• _TASK INSTRUCTIONS_
Exact reproduction of the listing is required. Pictures are not reproduced.

>>>

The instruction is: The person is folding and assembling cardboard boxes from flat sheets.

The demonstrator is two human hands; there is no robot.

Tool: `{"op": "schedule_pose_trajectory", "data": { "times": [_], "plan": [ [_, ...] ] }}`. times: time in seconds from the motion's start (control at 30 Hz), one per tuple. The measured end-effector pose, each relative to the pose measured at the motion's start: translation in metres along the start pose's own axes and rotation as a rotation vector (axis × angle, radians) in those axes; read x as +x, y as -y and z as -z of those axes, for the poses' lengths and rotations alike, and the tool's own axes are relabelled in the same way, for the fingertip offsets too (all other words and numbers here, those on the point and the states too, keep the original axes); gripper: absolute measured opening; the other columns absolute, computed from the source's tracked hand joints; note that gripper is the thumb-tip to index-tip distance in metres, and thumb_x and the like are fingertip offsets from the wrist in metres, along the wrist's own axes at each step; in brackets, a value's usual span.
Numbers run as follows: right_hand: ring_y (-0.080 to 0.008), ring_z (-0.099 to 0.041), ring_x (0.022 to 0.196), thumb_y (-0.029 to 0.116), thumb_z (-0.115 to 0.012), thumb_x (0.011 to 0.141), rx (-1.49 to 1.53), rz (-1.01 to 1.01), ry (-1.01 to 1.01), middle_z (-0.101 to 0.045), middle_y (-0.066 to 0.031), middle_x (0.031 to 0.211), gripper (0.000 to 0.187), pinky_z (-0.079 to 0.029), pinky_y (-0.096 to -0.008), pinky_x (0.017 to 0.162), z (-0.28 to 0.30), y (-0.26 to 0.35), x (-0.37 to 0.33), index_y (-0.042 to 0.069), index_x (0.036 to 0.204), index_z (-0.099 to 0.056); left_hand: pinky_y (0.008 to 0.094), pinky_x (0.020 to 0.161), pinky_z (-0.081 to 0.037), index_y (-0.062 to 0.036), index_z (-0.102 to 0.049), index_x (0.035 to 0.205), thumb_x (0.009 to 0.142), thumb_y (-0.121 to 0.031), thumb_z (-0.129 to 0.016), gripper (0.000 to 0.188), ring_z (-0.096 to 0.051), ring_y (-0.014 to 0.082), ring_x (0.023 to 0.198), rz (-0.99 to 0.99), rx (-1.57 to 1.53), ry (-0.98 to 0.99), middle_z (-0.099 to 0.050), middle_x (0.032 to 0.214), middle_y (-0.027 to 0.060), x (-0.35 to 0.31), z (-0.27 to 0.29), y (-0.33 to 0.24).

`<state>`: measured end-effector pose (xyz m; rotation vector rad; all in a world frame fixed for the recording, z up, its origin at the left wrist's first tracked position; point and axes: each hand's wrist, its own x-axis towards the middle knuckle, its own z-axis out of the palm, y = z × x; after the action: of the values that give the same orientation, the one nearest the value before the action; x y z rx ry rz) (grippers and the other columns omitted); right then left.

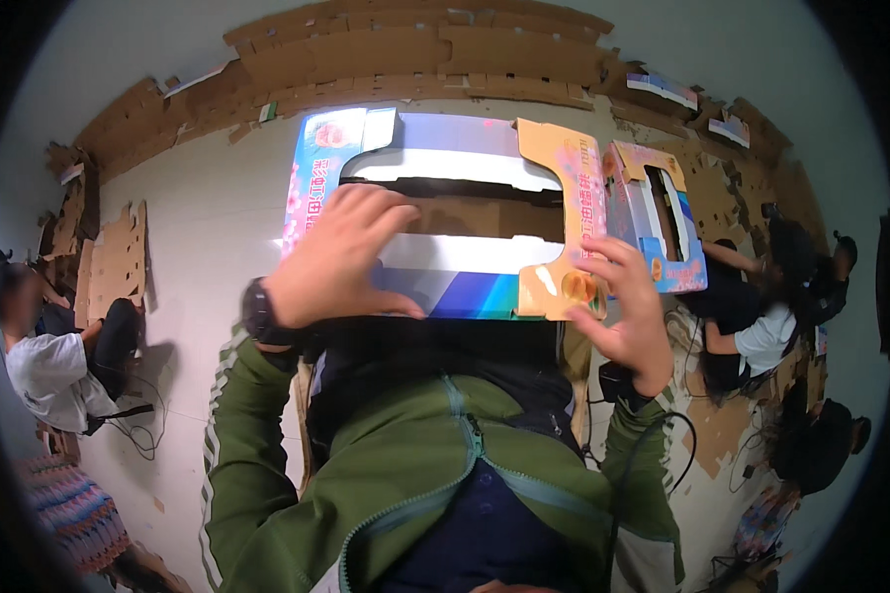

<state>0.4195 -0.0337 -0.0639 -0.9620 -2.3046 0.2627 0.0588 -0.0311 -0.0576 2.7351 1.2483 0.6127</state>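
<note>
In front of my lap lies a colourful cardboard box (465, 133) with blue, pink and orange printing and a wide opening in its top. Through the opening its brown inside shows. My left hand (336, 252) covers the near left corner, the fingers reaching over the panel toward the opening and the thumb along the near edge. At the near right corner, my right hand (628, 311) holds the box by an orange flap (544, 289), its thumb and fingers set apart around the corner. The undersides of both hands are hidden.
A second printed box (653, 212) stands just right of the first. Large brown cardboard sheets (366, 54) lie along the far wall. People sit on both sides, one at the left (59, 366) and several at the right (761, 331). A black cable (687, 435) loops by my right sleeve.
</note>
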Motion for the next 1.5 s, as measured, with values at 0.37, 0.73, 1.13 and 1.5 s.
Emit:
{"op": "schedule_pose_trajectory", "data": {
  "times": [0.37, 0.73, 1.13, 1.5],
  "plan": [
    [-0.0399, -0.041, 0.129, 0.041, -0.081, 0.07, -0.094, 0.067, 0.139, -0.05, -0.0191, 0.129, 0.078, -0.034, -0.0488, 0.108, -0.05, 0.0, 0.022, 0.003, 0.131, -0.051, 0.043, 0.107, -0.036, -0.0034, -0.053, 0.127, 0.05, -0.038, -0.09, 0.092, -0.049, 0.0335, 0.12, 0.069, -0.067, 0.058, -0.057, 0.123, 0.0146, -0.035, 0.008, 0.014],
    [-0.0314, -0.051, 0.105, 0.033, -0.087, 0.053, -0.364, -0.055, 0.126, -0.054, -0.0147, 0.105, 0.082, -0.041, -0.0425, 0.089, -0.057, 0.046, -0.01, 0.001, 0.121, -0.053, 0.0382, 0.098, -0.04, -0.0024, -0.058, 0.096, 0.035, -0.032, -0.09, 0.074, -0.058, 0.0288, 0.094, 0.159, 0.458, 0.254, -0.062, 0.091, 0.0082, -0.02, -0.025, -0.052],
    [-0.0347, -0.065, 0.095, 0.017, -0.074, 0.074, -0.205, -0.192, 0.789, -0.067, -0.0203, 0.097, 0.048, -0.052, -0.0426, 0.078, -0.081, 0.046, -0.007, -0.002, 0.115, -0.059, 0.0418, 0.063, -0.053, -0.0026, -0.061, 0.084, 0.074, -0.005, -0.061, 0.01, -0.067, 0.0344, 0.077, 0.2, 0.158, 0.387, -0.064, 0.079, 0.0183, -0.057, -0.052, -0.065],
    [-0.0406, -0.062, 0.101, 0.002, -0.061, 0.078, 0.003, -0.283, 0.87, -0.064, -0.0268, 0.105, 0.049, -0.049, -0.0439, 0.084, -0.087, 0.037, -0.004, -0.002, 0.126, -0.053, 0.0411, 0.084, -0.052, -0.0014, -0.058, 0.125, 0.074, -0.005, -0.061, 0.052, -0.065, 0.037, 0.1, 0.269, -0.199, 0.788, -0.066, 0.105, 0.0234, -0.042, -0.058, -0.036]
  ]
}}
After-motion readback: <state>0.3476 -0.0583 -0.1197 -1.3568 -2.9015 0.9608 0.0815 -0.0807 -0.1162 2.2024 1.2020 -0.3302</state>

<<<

• _TASK OUTPUT_
The instruction is: The person is folding and assembling cardboard boxes from flat sheets.

The demonstrator is two human hands; there is no robot.

Tool: `{"op": "schedule_pose_trajectory", "data": { "times": [_], "plan": [ [_, ...] ] }}`. times: time in seconds from the motion's start (control at 30 Hz), one per tuple. The measured end-effector pose, each relative to the pose measured at the motion's start: translation in metres along the start pose's own axes and rotation as a rotation vector (axis × angle, radians) in those axes; read x as +x, y as -y and z as -z of those axes, for the poses' lengths and rotations alike, and the tool's own axes are relabelled in the same way, for the fingertip offsets too (all other words and numbers here, those on the point and the states too, keep the original axes); gripper: absolute measured opening; the other columns absolute, computed from the source's tracked hand joints; note that gripper is the thumb-tip to index-tip distance in metres, and thumb_x and the like are fingertip offsets from the wrist in metres, along the wrist's own axes at each step; in brackets, a value's usual span.
Numbers run as follows: right_hand: ring_y (-0.080 to 0.008), ring_z (-0.099 to 0.041), ring_x (0.022 to 0.196), thumb_y (-0.029 to 0.116), thumb_z (-0.115 to 0.012), thumb_x (0.011 to 0.141), rx (-1.49 to 1.53), rz (-1.01 to 1.01), ry (-1.01 to 1.01), middle_z (-0.101 to 0.045), middle_y (-0.066 to 0.031), middle_x (0.031 to 0.211), gripper (0.000 to 0.187), pinky_z (-0.079 to 0.029), pinky_y (-0.096 to -0.008), pinky_x (0.017 to 0.162), z (-0.28 to 0.30), y (-0.26 to 0.35), x (-0.37 to 0.33), index_y (-0.042 to 0.069), index_x (0.036 to 0.204), index_z (-0.099 to 0.056); left_hand: pinky_y (0.008 to 0.094), pinky_x (0.020 to 0.161), pinky_z (-0.081 to 0.037), index_y (-0.062 to 0.036), index_z (-0.102 to 0.049), index_x (0.035 to 0.205), thumb_x (0.009 to 0.142), thumb_y (-0.121 to 0.031), thumb_z (-0.129 to 0.016), gripper (0.000 to 0.188), ring_z (-0.096 to 0.051), ring_y (-0.014 to 0.082), ring_x (0.023 to 0.198), rz (-0.99 to 0.99), rx (-1.57 to 1.53), ry (-0.98 to 0.99), middle_z (-0.099 to 0.050), middle_x (0.032 to 0.214), middle_y (-0.027 to 0.060), x (-0.35 to 0.31), z (-0.27 to 0.29), y (-0.33 to 0.24).

`<state>`: measured end-effector pose (xyz m; rotation vector rad; all in a world frame fixed for the recording, z up, its origin at the left wrist's first tracked position; point and axes: each hand's wrist, its own x-axis towards the middle knuckle, its own z-axis out of the palm, y = z × x; after the action: of the values that give the same orientation, the one nearest the value before the action; x y z rx ry rz) (grippers and the other columns omitted); right then left.


<state>0.4195 -0.0337 -0.0639 -0.9620 -2.3046 0.2627 0.0588 -0.0311 -0.0576 2.7351 1.2483 0.6127</state>
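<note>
In front of my lap lies a colourful cardboard box (465, 133) with blue, pink and orange printing and a wide opening in its top. Through the opening its brown inside shows. My left hand (336, 252) covers the near left corner, the fingers reaching over the panel toward the opening and the thumb along the near edge. At the near right corner, my right hand (628, 311) holds the box by an orange flap (544, 289), its thumb and fingers set apart around the corner. The undersides of both hands are hidden.
A second printed box (653, 212) stands just right of the first. Large brown cardboard sheets (366, 54) lie along the far wall. People sit on both sides, one at the left (59, 366) and several at the right (761, 331). A black cable (687, 435) loops by my right sleeve.
</note>
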Motion for the next 1.5 s, as measured, with values at 0.37, 0.73, 1.13 and 1.5 s.
Emit:
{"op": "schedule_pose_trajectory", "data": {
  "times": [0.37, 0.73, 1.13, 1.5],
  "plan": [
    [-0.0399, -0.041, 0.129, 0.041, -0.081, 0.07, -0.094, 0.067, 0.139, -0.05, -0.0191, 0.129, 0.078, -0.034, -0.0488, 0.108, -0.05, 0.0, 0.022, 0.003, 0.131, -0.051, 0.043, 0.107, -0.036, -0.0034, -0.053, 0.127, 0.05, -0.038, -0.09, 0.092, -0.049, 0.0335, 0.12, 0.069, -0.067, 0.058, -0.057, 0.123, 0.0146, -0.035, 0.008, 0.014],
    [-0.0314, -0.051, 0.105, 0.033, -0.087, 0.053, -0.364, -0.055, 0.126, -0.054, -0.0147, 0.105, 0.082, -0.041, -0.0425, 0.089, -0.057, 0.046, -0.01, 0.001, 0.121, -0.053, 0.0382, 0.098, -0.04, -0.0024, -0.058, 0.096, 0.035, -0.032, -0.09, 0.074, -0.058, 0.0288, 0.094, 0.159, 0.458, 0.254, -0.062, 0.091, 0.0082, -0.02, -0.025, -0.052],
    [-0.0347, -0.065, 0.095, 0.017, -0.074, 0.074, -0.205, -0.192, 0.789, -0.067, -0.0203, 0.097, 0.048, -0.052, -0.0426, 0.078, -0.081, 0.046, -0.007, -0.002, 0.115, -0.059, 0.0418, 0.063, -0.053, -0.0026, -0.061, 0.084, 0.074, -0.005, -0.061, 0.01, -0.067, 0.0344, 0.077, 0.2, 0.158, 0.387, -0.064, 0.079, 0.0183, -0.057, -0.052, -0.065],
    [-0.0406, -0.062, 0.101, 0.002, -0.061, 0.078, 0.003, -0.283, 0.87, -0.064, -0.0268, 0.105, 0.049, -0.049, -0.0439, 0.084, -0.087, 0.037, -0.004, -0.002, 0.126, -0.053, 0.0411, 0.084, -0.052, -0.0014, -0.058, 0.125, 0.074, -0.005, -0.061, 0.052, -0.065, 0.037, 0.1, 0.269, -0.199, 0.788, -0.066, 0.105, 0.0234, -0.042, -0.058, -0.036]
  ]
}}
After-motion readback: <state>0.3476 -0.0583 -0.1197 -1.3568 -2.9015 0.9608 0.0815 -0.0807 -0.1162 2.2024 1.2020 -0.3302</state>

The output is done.